• Prompt:
In the records below, which lines include "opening"? Copy them.

• Dataset extract:
^^^^^^^^

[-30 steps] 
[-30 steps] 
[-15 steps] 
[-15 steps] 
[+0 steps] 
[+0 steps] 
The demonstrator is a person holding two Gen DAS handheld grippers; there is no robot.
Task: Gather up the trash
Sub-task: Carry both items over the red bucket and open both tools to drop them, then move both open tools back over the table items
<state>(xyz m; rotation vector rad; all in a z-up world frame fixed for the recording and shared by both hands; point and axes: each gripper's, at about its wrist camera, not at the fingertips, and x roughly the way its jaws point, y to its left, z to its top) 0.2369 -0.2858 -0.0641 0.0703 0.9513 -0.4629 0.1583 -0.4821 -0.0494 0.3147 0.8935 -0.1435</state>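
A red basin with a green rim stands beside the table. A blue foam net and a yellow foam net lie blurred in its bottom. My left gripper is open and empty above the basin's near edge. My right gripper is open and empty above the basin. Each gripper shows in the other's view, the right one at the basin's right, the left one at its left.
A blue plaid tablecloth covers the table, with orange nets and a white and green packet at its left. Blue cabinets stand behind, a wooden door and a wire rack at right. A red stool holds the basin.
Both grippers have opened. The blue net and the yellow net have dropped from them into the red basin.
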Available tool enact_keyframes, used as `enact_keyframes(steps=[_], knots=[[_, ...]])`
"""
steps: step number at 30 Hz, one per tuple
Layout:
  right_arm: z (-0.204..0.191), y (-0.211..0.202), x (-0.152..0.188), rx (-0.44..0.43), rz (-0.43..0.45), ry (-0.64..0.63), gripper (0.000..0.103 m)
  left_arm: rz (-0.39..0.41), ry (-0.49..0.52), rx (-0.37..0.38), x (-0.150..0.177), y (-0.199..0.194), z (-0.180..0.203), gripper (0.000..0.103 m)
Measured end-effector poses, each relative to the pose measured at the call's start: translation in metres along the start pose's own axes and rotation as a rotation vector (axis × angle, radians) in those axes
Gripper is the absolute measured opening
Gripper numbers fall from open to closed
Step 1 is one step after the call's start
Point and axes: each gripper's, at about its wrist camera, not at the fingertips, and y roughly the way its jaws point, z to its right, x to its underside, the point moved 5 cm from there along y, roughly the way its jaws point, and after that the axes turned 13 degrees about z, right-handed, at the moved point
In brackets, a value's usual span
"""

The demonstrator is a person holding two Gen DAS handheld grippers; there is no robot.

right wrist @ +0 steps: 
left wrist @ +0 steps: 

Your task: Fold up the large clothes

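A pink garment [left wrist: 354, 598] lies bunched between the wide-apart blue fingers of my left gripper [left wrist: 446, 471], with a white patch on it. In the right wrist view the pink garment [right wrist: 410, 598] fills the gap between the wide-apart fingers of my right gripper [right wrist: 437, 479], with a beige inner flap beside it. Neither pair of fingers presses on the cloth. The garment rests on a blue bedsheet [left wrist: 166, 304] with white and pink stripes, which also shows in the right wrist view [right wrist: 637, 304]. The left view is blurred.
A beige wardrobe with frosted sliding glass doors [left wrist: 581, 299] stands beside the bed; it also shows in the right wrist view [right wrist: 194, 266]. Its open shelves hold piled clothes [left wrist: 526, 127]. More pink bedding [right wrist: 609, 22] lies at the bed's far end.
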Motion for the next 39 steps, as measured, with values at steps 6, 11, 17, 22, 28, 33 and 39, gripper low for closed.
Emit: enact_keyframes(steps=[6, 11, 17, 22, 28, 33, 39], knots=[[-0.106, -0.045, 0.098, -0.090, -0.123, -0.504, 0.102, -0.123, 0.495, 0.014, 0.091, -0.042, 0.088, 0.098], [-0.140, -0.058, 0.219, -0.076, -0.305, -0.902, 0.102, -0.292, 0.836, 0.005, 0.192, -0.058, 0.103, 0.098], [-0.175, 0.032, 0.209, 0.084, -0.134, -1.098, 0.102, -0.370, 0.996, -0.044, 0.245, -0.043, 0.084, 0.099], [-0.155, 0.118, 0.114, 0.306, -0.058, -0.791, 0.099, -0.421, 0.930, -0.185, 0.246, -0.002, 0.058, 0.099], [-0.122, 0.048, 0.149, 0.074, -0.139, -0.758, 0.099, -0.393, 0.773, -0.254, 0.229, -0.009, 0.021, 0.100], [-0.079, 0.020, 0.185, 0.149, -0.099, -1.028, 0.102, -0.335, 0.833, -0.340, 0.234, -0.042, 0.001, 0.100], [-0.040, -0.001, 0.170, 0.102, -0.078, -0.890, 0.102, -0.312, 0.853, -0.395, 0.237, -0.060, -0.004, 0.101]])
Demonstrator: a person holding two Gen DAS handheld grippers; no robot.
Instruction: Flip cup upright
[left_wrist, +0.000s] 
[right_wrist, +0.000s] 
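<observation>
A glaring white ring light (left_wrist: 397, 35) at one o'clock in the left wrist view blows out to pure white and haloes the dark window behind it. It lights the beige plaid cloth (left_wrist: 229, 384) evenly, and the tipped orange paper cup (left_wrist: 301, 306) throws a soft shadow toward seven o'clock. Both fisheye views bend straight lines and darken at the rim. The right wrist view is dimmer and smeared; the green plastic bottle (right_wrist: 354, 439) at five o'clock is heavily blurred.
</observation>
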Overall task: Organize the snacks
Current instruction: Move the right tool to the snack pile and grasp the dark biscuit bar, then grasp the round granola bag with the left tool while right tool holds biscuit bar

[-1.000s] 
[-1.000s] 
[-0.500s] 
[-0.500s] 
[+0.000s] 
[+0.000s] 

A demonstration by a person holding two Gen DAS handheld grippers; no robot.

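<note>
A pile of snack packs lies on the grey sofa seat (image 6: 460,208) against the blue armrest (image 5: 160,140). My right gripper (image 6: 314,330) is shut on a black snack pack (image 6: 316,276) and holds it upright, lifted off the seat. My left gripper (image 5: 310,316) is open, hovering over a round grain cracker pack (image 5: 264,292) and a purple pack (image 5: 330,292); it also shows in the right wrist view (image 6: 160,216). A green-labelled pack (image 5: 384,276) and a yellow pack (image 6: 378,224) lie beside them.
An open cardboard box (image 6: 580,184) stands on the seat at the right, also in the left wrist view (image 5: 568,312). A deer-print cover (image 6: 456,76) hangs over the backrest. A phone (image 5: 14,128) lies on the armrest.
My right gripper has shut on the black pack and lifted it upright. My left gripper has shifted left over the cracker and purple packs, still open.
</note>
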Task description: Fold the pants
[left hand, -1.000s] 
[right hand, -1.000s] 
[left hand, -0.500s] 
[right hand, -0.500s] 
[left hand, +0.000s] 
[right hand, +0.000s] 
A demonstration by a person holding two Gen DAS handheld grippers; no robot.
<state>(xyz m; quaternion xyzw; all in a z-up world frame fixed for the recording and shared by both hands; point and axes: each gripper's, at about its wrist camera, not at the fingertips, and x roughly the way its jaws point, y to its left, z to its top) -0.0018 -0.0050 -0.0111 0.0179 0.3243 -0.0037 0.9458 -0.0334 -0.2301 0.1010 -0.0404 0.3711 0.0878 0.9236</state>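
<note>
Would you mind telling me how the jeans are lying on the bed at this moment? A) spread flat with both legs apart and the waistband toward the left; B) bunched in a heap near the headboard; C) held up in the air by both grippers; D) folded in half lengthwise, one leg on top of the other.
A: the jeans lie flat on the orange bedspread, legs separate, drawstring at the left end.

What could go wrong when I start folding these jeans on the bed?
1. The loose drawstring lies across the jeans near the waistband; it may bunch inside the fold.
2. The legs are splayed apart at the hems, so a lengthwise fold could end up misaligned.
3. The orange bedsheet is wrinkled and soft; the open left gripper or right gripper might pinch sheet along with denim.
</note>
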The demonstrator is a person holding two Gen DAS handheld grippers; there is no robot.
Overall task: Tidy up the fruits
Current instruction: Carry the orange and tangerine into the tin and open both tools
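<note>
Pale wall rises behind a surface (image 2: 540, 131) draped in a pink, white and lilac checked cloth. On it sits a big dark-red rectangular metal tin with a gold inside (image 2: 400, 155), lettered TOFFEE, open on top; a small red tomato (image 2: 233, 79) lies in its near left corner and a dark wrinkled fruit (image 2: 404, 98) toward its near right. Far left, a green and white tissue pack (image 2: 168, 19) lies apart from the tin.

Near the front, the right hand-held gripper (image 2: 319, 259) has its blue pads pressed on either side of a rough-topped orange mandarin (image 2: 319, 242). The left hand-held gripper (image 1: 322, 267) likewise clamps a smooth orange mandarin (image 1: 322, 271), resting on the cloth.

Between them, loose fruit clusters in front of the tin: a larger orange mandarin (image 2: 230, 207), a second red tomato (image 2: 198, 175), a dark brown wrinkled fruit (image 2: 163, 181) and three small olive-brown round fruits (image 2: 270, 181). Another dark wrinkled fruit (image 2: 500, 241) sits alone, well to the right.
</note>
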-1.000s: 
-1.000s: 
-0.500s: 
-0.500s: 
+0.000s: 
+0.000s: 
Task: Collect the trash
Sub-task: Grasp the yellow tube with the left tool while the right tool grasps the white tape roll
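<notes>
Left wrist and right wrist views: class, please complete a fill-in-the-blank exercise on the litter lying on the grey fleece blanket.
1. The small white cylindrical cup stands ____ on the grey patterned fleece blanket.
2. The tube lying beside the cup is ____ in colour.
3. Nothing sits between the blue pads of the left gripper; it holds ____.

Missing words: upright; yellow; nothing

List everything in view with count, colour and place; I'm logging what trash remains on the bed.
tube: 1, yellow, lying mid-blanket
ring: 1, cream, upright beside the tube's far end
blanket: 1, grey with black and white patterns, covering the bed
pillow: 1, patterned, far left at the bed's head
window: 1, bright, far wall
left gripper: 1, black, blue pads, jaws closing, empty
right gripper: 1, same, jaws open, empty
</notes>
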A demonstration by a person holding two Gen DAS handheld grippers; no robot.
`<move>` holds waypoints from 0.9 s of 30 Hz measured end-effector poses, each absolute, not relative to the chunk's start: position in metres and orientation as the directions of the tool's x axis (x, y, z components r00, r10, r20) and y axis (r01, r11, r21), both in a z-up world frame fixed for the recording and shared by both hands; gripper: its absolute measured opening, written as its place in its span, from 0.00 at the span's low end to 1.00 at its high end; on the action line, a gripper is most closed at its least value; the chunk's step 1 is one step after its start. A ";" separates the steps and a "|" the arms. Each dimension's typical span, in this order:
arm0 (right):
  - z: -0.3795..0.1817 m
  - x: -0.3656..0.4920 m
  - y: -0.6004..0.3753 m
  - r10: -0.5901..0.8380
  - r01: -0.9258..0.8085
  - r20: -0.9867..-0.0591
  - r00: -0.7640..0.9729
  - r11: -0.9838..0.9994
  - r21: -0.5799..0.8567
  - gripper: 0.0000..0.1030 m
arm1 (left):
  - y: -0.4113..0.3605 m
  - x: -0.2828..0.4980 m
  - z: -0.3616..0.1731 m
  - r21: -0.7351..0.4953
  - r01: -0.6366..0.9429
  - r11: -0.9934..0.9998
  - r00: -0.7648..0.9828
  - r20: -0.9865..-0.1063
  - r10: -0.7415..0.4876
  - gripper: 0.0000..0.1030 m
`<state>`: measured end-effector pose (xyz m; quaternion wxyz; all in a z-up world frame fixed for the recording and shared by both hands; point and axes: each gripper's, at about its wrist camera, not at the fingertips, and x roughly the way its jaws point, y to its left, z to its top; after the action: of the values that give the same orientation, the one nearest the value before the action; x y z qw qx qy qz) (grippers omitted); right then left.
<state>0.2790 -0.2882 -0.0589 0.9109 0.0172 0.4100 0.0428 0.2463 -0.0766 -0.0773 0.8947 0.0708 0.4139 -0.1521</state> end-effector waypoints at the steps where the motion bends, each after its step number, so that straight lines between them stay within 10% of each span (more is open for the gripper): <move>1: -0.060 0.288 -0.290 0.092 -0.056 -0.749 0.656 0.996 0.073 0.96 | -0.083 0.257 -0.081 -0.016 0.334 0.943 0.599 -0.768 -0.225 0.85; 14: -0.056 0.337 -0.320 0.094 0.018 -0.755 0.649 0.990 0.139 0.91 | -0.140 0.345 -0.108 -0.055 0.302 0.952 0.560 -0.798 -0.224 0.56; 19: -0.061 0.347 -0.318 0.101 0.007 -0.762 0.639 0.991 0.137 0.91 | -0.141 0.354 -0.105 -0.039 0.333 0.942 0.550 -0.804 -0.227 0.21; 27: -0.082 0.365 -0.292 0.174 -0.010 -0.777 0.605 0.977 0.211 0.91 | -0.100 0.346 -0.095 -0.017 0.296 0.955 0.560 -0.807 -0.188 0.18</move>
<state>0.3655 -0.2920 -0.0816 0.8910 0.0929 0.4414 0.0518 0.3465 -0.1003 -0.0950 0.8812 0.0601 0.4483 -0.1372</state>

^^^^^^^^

• Written answer:
Gripper is the absolute measured opening
`<move>` holds waypoints from 0.9 s of 30 Hz measured end-effector poses, each absolute, not relative to the chunk's start: position in metres and orientation as the directions of the tool's x axis (x, y, z components r00, r10, r20) and y axis (r01, r11, r21), both in a z-up world frame fixed for the recording and shared by both hands; gripper: its absolute measured opening, written as its place in its span, from 0.00 at the span's low end to 1.00 at its high end; on the action line, a gripper is most closed at its least value; the chunk's step 1 is one step after its start. A ";" separates the steps and a "|" the arms. Each dimension's typical span, in this order:

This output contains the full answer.